Data-driven elections are here to stay. The social media age provides political parties with the opportunity to gather ever-more information on the electorate. More personalised appeals to voters are the result. Alongside these newer approaches, older, more direct methods of courting voters are the subject of renewed attention. Grassroots canvassing, involving face-to-face contact with potential voters, remains popular.
Yet both of these approaches – up-close and personal, and data-driven – are far from novel in British politics. They flourished throughout the mid-Victorian period – indeed, the structure of the British electoral system encouraged the Scottish Conservative party in particular to pursue both strategies simultaneously.
The 1832 Reform Act(s) transformed the political culture of the United Kingdom and, more practically, how elections were conducted. A separate Reform Act for Scotland was needed because that country possessed, and still possesses, a separate legal framework. Scotland had its own pre-existing electoral traditions and norms, its own culture, and its own ideological landscape. The historian Norman Gash described Scotland in this period as a ‘distant and Whiggish country’ in the eyes of contemporaries at Westminster. Its politics was thought to operate according to different rules, and to be particularly hostile to conservatism.

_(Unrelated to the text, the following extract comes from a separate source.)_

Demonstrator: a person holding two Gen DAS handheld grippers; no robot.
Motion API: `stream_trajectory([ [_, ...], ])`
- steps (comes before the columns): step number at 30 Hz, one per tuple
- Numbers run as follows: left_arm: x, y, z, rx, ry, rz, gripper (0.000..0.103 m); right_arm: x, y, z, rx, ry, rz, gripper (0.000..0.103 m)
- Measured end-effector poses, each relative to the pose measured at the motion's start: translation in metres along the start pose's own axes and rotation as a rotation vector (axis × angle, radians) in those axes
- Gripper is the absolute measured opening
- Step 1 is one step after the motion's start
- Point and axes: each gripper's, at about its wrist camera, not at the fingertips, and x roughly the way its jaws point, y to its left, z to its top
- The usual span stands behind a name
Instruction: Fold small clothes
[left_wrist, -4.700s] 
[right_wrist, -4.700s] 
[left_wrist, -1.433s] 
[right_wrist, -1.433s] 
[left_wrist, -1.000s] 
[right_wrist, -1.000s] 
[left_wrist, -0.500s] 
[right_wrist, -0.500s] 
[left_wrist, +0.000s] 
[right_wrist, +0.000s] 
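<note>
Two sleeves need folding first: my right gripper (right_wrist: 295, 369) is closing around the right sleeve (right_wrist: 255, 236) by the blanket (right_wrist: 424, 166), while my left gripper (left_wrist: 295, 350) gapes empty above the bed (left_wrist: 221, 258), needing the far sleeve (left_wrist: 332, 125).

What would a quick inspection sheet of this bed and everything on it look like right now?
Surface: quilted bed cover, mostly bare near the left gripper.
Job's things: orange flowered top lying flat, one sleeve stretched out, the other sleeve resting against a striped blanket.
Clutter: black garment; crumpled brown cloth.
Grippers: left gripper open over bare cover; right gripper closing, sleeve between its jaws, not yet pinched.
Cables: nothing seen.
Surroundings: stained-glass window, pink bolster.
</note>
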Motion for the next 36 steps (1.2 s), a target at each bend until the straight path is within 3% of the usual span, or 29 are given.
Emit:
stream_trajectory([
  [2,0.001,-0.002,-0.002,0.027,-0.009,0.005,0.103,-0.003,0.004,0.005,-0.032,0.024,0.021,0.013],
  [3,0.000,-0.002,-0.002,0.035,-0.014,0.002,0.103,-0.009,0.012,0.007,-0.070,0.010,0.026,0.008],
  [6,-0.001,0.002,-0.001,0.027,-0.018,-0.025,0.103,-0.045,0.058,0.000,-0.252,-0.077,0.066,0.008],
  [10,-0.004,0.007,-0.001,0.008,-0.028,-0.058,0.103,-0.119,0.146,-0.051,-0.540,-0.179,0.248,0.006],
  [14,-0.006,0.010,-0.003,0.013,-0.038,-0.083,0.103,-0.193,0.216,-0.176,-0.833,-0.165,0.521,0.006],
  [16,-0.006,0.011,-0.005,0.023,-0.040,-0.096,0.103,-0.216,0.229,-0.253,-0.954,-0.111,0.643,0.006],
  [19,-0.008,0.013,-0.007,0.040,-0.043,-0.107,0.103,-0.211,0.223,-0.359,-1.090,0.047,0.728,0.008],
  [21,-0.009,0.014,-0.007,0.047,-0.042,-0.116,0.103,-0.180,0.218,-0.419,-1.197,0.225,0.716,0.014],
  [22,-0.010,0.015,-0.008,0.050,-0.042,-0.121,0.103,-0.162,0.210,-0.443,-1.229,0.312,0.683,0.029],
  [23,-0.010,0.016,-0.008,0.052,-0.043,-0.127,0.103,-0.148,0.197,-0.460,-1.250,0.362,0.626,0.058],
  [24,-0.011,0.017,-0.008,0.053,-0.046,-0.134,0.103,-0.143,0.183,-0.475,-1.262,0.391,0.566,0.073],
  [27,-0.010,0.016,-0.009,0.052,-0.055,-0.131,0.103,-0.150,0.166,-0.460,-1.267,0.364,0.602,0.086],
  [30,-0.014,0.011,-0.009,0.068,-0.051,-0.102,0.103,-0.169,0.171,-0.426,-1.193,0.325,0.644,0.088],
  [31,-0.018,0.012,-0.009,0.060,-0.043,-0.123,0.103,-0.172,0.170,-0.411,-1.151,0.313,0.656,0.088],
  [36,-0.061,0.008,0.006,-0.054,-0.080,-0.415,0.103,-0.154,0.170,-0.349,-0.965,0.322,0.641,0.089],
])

In response to this, the Scottish Conservative Party adopted a range of tactics to improve their position. The highly restricted franchise, allowing only wealthy property-owning or property-renting men to vote, played a large role in this. Constituency electorates were measured in the low thousands, or even the hundreds. In most seats, it was possible for parties to personally canvas every single voter. Many voters actively expected candidates to visit them personally to solicit their support. Many Victorian candidates for parliament enjoyed access to a unique source of data which does not exist today – lists of how electors had actually voted at previous elections. There was no secret ballot – at each and every election, every voter had their vote publicly recorded. Their choice was noted and analysed by the wider public, and often by both parties.

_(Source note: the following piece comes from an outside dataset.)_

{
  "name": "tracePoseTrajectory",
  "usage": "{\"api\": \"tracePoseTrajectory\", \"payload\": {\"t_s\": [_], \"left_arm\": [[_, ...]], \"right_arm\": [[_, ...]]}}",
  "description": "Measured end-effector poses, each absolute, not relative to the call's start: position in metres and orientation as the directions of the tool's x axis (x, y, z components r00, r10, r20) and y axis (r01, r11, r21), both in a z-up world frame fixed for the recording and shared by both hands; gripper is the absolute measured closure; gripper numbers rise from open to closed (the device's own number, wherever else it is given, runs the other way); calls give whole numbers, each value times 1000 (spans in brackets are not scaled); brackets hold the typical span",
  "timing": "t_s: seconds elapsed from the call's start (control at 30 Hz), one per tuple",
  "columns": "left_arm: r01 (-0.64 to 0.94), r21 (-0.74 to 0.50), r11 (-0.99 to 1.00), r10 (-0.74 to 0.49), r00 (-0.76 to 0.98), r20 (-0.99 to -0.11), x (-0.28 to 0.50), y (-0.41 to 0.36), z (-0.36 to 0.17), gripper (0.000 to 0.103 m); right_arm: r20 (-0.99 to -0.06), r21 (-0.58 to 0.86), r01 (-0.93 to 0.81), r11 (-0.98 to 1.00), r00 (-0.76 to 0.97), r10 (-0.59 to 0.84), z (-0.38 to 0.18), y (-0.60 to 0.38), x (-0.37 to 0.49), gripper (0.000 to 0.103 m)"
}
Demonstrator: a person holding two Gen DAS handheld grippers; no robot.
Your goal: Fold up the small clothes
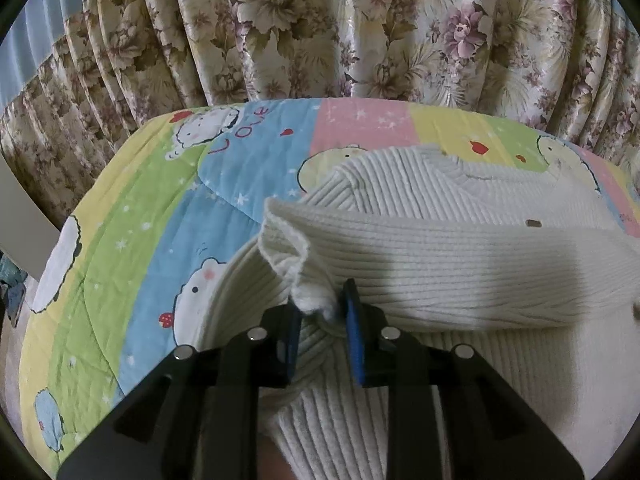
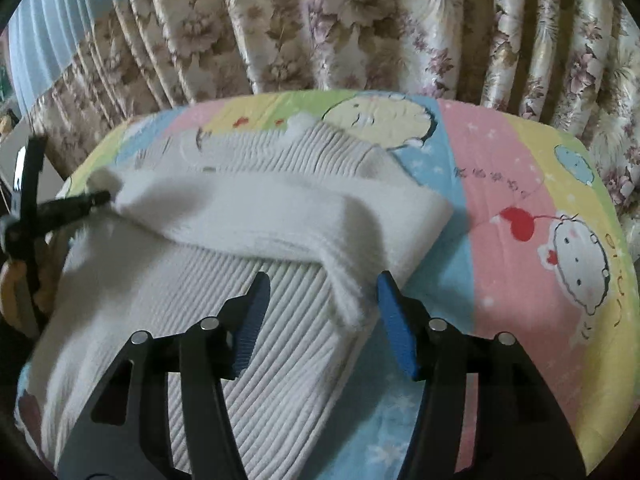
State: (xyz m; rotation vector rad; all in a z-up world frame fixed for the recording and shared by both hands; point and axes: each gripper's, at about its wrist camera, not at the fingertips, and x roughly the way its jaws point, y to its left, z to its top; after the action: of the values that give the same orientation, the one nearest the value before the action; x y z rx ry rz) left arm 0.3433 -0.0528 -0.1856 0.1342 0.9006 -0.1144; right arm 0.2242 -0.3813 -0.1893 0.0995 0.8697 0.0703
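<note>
Sweater (image 1: 420,248) lies across the quilt's (image 1: 132,208) far half, its sleeve folded over. My left gripper (image 1: 322,322) stands narrow around the cuff, my right gripper (image 2: 320,320) wide; I fear a snagged cuff undoing the fold.

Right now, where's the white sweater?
White ribbed sweater lies on the cartoon quilt, centre-right in left wrist view, its folded strip across the body.

White ribbed sweater (image 1: 440,248) on pastel cartoon-print quilt (image 1: 160,216); floral beige curtain (image 1: 320,28) behind.
</note>
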Motion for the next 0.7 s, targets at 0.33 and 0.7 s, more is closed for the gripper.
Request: {"api": "tracePoseTrajectory", "payload": {"t_s": [0.33, 0.7], "left_arm": [[192, -35, 981, -136, 549, -825, 320, -45, -177, 83], [145, -5, 989, -95, 624, -775, 305, -31, -145, 31]], "right_arm": [[-754, 52, 1, 999, 656, 39, -202, -412, 200, 94], [-638, 219, 3, 976, 757, 141, -151, -411, 183, 56]]}}
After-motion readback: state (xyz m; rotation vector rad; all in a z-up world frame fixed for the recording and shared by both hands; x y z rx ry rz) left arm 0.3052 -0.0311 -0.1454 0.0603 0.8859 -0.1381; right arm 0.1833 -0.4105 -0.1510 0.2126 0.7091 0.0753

Given manageably small numbers of voters, and concrete information on their previous choices, the Scottish Conservative Party placed a substantial emphasis on personal canvassing: rather than relying on professional party workers, they sought to attract voters through canvassing by the ‘friends, neighbours and equals’ of the new electorate. However, this was only on the frontlines – behind the scenes, the party built up an unparalleled level of professional organisation across many Scottish constituencies in the 1830s, outshining the opposing Scottish Liberals. This allowed them to systematically and precisely target their efforts – surviving lists of voters, annotated by party agents, contain very detailed information which far surpasses that available to modern data-miners. In many documents, each and every voter in a constituency was individually listed, as was their previous voting record and likely future choice.
Alongside this, gathered information ranged from ideological positions on specific issues, to personal religious belief, to more obscure areas, such as whether a voter’s wife would in fact dictate her husband’s vote choice and should thus be canvassed instead, or if intermittent joint pain might prevent a voter from walking to the polling booth. Such information was collected from the very ‘friends, neighbours, and equals’, who conducted canvassing. Other information was also listed – whether a voter might be susceptible to bribery, or if their employer or landlord could be asked to exert pressure upon them. Corruption and undue influence were common in the period, and the public nature of voting choices meant that many voters did not, or could not, vote solely according to their opinion on the candidates or issues of the day.
Both political parties engaged in dubious practices, but the Scottish Conservatives were more adept at this; they were also the richer party, and so could afford to bribe or entertain voters (known as ’treating’) more freely. Moreover, almost all Scottish landowners were Conservative. This, combined with the uniquely concentrated nature of Scottish landownership, meant that influence could be brought to bear on agricultural tenant-voters.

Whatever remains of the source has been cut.